Required work = Find the line containing "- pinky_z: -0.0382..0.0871" in the records below. Copy exactly that line and each one after it, ending at the line containing "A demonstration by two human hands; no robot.", and nothing more.

Available data =
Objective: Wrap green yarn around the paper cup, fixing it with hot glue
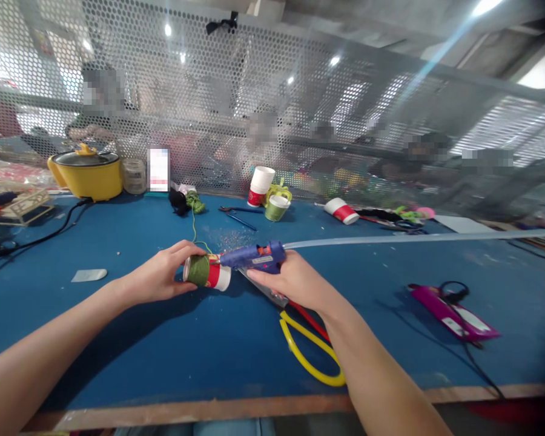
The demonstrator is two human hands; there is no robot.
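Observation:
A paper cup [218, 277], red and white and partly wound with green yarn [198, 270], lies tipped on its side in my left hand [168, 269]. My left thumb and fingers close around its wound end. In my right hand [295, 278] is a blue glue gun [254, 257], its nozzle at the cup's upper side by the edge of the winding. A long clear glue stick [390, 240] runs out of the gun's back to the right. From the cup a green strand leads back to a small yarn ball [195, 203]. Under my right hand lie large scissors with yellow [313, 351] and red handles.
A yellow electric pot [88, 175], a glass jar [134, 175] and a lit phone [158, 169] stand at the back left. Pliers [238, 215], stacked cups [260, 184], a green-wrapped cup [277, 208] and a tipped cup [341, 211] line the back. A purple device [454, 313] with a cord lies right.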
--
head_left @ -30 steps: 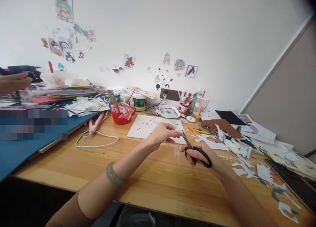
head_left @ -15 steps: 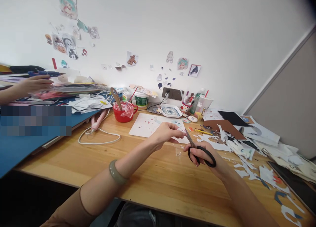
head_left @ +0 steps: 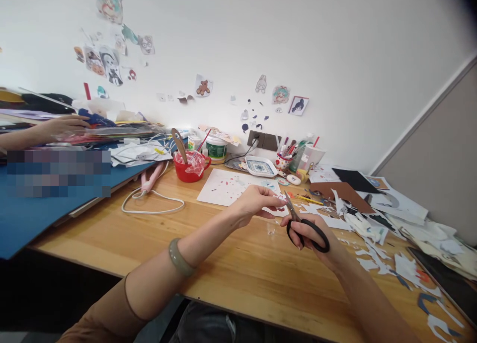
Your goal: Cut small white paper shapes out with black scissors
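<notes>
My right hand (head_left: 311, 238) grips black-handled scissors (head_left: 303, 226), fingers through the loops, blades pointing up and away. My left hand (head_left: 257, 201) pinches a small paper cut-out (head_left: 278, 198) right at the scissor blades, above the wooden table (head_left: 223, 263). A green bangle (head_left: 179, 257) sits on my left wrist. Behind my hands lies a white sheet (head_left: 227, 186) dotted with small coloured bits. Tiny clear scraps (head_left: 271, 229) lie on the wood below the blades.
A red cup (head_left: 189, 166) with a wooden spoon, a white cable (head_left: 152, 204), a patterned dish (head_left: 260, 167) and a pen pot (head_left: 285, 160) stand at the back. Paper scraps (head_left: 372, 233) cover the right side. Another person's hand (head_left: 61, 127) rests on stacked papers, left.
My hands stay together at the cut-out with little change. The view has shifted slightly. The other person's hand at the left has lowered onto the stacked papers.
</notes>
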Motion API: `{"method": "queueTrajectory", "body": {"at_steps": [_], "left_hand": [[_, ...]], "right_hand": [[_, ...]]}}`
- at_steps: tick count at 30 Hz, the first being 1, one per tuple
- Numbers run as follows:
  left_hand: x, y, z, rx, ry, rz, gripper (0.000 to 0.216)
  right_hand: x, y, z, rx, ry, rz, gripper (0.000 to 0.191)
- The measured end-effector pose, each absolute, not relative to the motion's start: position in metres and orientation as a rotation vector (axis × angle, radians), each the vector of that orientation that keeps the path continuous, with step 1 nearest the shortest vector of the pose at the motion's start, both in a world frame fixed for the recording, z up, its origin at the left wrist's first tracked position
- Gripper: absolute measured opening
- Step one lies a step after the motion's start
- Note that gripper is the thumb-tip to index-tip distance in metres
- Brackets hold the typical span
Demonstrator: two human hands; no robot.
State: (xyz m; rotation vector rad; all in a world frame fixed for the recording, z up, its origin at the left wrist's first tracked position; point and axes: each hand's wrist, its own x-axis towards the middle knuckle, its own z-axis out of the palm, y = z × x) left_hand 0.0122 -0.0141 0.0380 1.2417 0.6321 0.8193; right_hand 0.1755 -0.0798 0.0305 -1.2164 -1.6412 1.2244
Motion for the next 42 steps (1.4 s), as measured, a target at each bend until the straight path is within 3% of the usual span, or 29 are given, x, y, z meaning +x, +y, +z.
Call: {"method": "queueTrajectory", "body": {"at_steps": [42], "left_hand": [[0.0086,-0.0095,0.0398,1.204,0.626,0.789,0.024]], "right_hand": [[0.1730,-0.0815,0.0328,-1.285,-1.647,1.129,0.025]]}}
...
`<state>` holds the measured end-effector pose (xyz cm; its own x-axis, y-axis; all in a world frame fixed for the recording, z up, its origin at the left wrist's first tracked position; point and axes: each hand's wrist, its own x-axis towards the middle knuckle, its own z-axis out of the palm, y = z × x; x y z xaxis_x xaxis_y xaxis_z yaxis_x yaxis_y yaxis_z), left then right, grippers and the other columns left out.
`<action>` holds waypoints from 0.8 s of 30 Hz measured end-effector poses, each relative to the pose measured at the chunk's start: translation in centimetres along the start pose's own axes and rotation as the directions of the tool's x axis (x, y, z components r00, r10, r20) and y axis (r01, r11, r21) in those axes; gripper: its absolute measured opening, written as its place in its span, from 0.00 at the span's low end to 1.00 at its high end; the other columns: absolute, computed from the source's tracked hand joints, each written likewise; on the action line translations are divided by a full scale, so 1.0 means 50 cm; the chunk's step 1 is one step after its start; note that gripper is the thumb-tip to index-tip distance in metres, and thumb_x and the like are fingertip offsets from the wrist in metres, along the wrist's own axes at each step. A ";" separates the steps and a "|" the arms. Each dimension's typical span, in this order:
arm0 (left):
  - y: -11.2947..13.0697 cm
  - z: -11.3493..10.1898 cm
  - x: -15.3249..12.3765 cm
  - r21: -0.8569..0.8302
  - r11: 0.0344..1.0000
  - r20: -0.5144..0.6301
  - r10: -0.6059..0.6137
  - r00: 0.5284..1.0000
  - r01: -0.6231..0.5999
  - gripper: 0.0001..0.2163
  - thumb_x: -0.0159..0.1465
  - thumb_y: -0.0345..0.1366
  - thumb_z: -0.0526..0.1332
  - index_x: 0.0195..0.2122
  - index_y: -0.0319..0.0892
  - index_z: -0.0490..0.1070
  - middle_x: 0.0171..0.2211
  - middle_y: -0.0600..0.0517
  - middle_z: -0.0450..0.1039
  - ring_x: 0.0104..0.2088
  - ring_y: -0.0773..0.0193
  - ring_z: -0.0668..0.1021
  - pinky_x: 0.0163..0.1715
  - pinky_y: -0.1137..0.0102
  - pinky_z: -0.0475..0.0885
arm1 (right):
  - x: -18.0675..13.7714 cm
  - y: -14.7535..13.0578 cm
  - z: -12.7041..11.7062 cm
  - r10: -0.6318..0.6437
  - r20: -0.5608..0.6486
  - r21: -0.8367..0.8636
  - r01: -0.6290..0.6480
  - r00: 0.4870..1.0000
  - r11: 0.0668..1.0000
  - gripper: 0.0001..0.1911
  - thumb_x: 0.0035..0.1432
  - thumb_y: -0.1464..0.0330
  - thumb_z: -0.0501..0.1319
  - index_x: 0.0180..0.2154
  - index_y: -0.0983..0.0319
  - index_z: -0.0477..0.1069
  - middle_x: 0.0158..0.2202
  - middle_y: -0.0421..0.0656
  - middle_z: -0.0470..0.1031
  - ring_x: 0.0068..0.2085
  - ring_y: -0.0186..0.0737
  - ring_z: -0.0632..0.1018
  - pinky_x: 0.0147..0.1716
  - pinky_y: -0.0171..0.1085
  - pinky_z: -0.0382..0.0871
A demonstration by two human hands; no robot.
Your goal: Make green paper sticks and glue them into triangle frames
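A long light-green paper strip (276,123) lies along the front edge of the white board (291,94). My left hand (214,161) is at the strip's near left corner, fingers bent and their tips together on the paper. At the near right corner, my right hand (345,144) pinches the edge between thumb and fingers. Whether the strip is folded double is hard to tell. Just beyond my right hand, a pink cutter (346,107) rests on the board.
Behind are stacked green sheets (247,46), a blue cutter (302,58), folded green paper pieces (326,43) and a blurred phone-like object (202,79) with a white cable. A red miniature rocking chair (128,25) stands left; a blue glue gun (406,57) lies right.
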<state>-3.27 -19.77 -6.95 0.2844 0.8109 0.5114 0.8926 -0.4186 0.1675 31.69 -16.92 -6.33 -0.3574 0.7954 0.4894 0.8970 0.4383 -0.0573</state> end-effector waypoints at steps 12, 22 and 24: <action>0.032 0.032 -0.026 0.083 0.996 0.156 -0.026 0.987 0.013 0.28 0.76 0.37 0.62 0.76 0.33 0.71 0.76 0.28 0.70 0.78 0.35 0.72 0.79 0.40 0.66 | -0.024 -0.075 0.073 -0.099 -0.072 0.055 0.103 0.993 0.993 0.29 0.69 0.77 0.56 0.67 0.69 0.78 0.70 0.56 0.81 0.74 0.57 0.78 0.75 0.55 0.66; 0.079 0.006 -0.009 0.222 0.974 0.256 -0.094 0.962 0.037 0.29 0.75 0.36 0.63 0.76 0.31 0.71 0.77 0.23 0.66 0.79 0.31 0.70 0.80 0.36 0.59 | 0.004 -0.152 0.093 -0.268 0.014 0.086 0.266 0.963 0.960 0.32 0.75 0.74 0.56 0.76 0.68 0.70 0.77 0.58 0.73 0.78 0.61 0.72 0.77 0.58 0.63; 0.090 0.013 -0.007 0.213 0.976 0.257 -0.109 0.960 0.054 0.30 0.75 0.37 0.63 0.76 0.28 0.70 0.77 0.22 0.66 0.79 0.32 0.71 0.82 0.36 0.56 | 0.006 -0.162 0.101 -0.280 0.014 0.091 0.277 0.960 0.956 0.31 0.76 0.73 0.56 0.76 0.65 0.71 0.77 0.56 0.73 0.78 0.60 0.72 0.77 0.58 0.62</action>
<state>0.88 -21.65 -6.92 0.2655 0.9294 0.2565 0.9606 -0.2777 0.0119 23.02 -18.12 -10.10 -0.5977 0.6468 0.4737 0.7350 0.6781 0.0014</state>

Response =
  - pinky_z: -0.0382..0.0871
A demonstration by two human hands; no robot.

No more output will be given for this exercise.